Tourette Syndrome and OCD
The clustering of OCD and TS within families suggests a common inherited factor, with TS often being complicated by co-morbid OCD. The estimated incidence of this ranges from 35% to 50%. The incidence of TS in OCD is lower (5% to 7%). A distinction can be made between tic-related and non-tic-related OCD.
The most striking similarity between TS and OCD is that both are characterized by apparently senseless repetitive behaviors. Motor tics in TS are often described as ‘irresistible’, as although they can be delayed, they must ultimately be performed. Once the tic has been performed, until it feels ‘just right’, a sense of relief is then experienced. This type of phenomenon also occurs with obsessions and compulsions.
OCD with co-morbid tics appears to respond differently to treatment compared with non-tic-related OCD. In addition to anti-obsessional drugs (eg SSRIs such as Fluvoxamine and Paroxetine), individuals with TS seem to respond better to a combination of SSRI and neuroleptic treatment (eg, Risperidone, Halidol).

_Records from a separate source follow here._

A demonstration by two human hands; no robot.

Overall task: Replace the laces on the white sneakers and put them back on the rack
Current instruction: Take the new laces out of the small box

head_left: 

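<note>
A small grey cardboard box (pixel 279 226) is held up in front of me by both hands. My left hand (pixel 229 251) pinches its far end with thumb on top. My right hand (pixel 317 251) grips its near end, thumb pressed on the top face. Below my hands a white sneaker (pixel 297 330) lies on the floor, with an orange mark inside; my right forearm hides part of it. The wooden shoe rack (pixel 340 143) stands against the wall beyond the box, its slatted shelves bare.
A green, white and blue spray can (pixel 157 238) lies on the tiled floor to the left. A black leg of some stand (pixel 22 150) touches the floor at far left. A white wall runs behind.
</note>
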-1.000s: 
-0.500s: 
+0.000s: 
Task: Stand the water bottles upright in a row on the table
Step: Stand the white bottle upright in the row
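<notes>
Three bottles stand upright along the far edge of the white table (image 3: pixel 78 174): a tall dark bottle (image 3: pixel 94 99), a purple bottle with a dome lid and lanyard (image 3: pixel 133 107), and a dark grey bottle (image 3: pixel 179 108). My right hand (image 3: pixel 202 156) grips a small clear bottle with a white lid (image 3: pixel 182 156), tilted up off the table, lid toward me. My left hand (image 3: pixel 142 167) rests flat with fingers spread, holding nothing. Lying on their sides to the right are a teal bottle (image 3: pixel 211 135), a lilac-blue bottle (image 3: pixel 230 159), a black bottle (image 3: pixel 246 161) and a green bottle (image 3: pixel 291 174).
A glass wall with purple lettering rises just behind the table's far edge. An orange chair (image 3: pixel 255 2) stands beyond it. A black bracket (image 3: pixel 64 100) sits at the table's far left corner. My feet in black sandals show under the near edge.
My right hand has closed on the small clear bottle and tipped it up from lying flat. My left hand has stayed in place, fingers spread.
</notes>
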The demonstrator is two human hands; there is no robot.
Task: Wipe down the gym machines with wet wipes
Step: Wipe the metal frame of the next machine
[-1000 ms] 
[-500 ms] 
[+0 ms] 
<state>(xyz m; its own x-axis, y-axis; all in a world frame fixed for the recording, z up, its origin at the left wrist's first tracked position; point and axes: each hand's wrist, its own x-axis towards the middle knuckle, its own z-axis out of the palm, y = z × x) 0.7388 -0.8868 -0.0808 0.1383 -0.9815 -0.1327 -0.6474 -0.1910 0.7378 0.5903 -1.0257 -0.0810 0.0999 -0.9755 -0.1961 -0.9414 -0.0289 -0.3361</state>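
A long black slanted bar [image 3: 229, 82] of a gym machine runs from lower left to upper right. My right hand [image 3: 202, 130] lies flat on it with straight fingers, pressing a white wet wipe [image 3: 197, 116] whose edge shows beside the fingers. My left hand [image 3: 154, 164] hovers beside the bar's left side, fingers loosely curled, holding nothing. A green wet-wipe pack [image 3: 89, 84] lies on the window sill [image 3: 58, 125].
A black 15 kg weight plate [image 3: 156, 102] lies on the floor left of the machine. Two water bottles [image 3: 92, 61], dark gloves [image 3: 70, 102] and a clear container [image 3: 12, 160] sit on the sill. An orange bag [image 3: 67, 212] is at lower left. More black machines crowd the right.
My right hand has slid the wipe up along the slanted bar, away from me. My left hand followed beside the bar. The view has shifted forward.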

Current theory suggests that immunological alterations may have occurred in individuals with OCD, either through haemolytic streptococcal or viral infections during childhood. An antigen has been shown to be stable in different populations over time, and is present in individuals with childhood OCD, Tourettes Syndrome, chronic tic disorder and autism. It is possible that the antigen could be linked to the motor component of the various disorders. However, much further research is required in this area, and it is probable that there aremultiple factors that have the ability to trigger OCD symptoms according to individual vulnerability, with genetically-based theory and exposure to infection being two of the likely contributors.